## TRY IT
Reproduce the listing that follows, unchanged and complete.

## GIVEN INFORMATION
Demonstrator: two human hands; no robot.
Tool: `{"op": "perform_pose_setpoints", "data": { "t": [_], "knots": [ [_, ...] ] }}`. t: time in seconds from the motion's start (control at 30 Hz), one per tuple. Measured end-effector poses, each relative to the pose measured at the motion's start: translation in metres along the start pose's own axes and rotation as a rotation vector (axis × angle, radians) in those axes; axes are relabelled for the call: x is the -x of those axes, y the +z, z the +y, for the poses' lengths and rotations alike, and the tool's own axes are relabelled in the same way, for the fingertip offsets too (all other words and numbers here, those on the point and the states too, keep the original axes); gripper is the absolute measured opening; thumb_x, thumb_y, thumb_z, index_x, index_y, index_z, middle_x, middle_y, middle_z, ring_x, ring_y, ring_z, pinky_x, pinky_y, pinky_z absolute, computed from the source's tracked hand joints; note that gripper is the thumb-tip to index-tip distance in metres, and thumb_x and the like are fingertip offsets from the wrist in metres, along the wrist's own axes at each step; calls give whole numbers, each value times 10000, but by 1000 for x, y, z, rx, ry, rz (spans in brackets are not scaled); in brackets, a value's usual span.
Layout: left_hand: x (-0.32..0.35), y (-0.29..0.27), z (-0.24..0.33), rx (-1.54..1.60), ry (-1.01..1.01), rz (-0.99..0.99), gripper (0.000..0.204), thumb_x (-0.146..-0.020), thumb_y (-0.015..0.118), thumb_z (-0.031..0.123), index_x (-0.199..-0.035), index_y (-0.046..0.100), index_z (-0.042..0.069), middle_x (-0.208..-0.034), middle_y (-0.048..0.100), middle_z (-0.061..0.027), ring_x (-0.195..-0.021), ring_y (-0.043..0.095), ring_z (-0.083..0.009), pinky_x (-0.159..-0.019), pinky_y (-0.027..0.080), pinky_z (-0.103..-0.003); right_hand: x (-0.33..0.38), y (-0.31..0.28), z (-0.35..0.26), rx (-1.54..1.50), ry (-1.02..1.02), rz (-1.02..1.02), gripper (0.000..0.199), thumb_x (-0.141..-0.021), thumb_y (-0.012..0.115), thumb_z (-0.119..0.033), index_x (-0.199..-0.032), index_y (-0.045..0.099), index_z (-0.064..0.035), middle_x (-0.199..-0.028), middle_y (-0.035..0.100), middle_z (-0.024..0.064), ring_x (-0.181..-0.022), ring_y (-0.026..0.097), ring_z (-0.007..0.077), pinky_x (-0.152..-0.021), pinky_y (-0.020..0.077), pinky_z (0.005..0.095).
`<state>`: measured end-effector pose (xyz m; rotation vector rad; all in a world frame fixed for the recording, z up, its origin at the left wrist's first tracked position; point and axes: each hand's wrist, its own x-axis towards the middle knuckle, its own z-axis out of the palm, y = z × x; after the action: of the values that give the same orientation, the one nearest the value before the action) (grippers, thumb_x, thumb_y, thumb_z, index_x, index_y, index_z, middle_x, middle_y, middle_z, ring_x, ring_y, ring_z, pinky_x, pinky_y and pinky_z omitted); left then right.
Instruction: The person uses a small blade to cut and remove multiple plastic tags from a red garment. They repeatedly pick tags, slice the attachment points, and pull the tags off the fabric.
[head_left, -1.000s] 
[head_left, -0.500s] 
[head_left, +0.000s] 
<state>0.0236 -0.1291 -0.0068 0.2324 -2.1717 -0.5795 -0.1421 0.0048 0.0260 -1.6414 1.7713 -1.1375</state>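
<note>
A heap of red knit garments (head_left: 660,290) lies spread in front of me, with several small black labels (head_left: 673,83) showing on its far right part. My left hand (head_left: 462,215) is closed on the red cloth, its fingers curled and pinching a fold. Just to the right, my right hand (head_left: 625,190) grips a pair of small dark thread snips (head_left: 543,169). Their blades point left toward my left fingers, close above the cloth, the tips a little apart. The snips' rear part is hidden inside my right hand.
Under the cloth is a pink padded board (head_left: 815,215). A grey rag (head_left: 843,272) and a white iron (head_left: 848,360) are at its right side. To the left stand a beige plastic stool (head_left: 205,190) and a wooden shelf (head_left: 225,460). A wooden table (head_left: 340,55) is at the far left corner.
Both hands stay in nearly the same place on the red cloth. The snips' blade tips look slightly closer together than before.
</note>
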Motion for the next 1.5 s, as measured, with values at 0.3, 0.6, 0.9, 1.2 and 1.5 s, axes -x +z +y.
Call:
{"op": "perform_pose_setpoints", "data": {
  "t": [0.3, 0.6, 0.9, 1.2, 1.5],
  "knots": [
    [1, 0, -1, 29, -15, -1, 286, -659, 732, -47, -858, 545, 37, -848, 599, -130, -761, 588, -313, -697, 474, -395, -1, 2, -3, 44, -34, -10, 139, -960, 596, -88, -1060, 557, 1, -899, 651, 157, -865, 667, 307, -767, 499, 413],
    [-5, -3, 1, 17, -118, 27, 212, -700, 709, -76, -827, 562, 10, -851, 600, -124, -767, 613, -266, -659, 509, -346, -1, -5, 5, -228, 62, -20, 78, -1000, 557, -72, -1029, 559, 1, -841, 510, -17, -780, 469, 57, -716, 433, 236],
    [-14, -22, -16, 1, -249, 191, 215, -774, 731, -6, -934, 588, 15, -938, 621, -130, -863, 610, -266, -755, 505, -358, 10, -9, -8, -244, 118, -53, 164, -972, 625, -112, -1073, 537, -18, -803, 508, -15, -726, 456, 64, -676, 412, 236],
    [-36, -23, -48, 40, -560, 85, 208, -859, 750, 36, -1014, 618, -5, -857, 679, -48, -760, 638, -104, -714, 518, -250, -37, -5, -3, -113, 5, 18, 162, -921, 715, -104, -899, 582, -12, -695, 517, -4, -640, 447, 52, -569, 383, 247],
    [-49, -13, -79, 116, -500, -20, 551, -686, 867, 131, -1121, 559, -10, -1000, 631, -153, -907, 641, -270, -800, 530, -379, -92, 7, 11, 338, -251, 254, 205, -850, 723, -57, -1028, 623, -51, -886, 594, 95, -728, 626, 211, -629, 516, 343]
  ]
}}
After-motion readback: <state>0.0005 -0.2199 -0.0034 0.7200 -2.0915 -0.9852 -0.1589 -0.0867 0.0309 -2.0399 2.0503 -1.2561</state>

## RESPONSE FOR THIS EXERCISE
Demonstrator: two human hands; no robot.
Tool: `{"op": "perform_pose_setpoints", "data": { "t": [_], "knots": [ [_, ...] ] }}`. t: time in seconds from the motion's start (control at 30 Hz), one per tuple. Measured end-effector poses, each relative to the pose measured at the motion's start: translation in metres along the start pose's own axes and rotation as a rotation vector (axis × angle, radians) in those axes; axes are relabelled for the call: x is the -x of those axes, y the +z, z the +y, for the poses' lengths and rotations alike, and the tool's own axes are relabelled in the same way, for the fingertip offsets too (all other words and numbers here, those on the point and the states too, keep the original axes); gripper is the absolute measured opening; thumb_x, thumb_y, thumb_z, index_x, index_y, index_z, middle_x, middle_y, middle_z, ring_x, ring_y, ring_z, pinky_x, pinky_y, pinky_z absolute, computed from the source's tracked hand joints; note that gripper is the thumb-tip to index-tip distance in metres, and thumb_x and the like are fingertip offsets from the wrist in metres, along the wrist's own axes at each step; calls give whole numbers, each value times 10000, but by 1000 for x, y, z, rx, ry, rz (spans in brackets are not scaled); in brackets, a value's usual span.
Layout: left_hand: x (-0.32..0.35), y (-0.29..0.27), z (-0.24..0.33), rx (-1.54..1.60), ry (-1.01..1.01), rz (-0.99..0.99), gripper (0.000..0.204), thumb_x (-0.146..-0.020), thumb_y (-0.015..0.118), thumb_z (-0.031..0.123), index_x (-0.199..-0.035), index_y (-0.046..0.100), index_z (-0.042..0.069), middle_x (-0.208..-0.034), middle_y (-0.048..0.100), middle_z (-0.061..0.027), ring_x (-0.195..-0.021), ring_y (-0.043..0.095), ring_z (-0.083..0.009), pinky_x (-0.159..-0.019), pinky_y (-0.027..0.080), pinky_z (-0.103..-0.003); right_hand: x (-0.33..0.38), y (-0.31..0.28), z (-0.35..0.26), rx (-1.54..1.50), ry (-1.02..1.02), rz (-1.02..1.02), gripper (0.000..0.199), thumb_x (-0.141..-0.021), thumb_y (-0.012..0.115), thumb_z (-0.119..0.033), index_x (-0.199..-0.032), index_y (-0.045..0.099), index_z (-0.064..0.035), middle_x (-0.199..-0.028), middle_y (-0.035..0.100), middle_z (-0.024..0.064), ring_x (-0.181..-0.022), ring_y (-0.026..0.097), ring_z (-0.007..0.077), pinky_x (-0.152..-0.021), pinky_y (-0.020..0.077), pinky_z (0.005..0.095).
`<state>`: measured end-effector pose (xyz m; rotation vector rad; all in a world frame fixed for the recording, z up, its origin at the left wrist's first tracked position; point and axes: each hand's wrist, its own x-axis towards the middle knuckle, its own z-axis out of the palm, y = z × x; after the action: of the values that give the same orientation, the one nearest the value before the action) (grippers, thumb_x, thumb_y, thumb_z, index_x, index_y, index_z, middle_x, middle_y, middle_z, ring_x, ring_y, ring_z, pinky_x, pinky_y and pinky_z omitted); left then right.
Instruction: The person uses a small blade to cut and remove multiple plastic tags from a red garment. They repeatedly pick tags, slice the attachment points, and pull the tags off the fabric.
[head_left, -1.000s] 
[head_left, -0.500s] 
[head_left, +0.000s] 
<state>0.0236 -0.1291 -0.0068 0.2324 -2.1717 -0.5795 -0.1421 0.0048 0.0260 -1.6414 1.7713 -1.1375</state>
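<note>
A heap of red knit garments (head_left: 660,290) lies spread in front of me, with several small black labels (head_left: 673,83) showing on its far right part. My left hand (head_left: 462,215) is closed on the red cloth, its fingers curled and pinching a fold. Just to the right, my right hand (head_left: 625,190) grips a pair of small dark thread snips (head_left: 543,169). Their blades point left toward my left fingers, close above the cloth, the tips a little apart. The snips' rear part is hidden inside my right hand.
Under the cloth is a pink padded board (head_left: 815,215). A grey rag (head_left: 843,272) and a white iron (head_left: 848,360) are at its right side. To the left stand a beige plastic stool (head_left: 205,190) and a wooden shelf (head_left: 225,460). A wooden table (head_left: 340,55) is at the far left corner.
Both hands stay in nearly the same place on the red cloth. The snips' blade tips look slightly closer together than before.
</note>
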Motion for the next 1.5 s, as measured, with values at 0.3, 0.6, 0.9, 1.2 and 1.5 s, axes -x +z +y.
Call:
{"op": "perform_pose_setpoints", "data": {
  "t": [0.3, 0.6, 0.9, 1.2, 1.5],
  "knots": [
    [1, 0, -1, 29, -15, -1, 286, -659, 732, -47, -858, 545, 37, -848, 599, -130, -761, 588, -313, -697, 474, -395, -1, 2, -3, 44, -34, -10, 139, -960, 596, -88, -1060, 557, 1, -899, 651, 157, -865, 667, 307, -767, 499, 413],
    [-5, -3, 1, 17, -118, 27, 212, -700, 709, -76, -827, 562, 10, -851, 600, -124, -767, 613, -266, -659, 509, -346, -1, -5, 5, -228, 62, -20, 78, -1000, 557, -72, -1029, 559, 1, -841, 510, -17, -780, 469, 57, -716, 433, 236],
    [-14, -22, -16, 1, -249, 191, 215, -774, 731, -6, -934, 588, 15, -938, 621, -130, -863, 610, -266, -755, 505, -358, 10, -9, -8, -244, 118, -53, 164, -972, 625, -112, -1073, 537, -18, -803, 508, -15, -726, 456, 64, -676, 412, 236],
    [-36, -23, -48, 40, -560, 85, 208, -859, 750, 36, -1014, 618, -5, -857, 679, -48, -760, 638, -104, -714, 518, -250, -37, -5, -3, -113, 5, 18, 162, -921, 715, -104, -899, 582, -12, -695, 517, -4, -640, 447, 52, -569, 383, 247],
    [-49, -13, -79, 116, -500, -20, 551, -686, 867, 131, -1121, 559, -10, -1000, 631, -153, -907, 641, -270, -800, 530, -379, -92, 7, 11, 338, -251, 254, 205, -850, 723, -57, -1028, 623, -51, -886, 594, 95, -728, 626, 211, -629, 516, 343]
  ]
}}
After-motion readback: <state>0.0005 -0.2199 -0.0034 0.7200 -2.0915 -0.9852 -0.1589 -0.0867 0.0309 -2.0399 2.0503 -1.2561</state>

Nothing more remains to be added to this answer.